Europe does have a vision. You can - and probably should - argue with the details, but there's a sense that there's some sort of goal, and it may even be modestly humane one, as opposed to the excuse for outright narcissism and banditry that the US tries to sell as capitalism.

The UK only has nostalgia. The present is awful, the future is incomprehensible, so let's relive our heroic WWII victory, and hurrah for Magna Carta.

To a large extent, British identity is defined by nostalgia. It's all castles and cosy cottages - Victorian this, Georgian that, and Tudor everything else.

If you take away the UK's history you're left with a damp and rather windswept island with no idea what it wants to be when it grows up.

This was a problem in the 70s when the UK was floundering around, but Thatcher's solution made it far worse, by using the nostalgia in a very calculated way to disguise the values at the heart of the British establishment - war, violence, slavery, and fraud.

So of course the peasants are angry - and of course it's easy to make them believe Europe is the problem.

The country may or may not pull out of this Brexit tail spin in time, but it's going to take a much bigger change to give it a future.

by ThatBritGuy (thatbritguy (at) googlemail.com) on Wed Jan 23rd, 2019 at 09:17:24 PM EST
[ Parent ]
And yet the UK has a pretty outstanding record in music, the arts, technological innovation and creative design more generally. Much of this may have been created by misfits and immigrants, but it was created within the society of its time.

Now we're down to the nostalgic costume drama and bellicose nationalism; rapacious disaster capitalism, exploitative marketing and fraudulent "service" industries.

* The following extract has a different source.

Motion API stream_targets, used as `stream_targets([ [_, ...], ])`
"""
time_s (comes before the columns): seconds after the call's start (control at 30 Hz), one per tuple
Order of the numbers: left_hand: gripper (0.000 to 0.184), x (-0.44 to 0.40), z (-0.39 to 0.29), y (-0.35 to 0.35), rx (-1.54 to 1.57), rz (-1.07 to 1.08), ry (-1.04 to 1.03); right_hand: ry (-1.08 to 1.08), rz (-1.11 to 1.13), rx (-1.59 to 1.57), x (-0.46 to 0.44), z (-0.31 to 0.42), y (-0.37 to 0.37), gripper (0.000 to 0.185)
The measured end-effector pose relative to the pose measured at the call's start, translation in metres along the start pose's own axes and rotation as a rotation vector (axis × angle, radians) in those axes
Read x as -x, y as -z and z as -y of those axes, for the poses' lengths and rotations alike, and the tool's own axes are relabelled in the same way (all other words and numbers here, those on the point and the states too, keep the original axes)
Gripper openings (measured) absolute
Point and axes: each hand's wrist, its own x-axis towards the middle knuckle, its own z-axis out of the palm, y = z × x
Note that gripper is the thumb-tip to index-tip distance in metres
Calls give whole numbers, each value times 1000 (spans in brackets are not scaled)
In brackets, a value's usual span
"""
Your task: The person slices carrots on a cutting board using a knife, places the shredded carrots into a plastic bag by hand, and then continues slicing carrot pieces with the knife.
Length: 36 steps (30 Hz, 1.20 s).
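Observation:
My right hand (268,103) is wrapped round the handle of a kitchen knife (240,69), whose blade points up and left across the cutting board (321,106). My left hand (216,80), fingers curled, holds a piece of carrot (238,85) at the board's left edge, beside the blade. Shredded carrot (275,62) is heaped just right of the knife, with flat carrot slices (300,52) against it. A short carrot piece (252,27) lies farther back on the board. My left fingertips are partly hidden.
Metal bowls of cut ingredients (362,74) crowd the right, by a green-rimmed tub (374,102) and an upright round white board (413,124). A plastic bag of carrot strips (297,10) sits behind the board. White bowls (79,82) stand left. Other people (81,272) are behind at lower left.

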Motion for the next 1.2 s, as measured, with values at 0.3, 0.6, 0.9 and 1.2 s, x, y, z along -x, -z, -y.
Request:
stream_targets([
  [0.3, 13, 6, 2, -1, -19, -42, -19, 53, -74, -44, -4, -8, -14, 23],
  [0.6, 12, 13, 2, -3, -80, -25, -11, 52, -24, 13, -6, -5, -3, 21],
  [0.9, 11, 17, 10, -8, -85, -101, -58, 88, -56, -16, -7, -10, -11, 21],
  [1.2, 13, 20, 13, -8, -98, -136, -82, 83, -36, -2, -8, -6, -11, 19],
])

Much of the infrastructure and larger more successful businesses are foreign owned - many with no absolute requirement to stay in Britain.

Something has changed, and it is more than the decline of empire. The moneyed can live out their lives in the style to which they have become accustomed. The royal family and the soaps on TV can provide the circuses for the masses. But who is going to provide the bread?

Index of Frank's Diaries

by Frank Schnittger (mail Frankschnittger at hot male dotty communists) on Thu Jan 24th, 2019 at 01:17:39 AM EST
[ Parent ]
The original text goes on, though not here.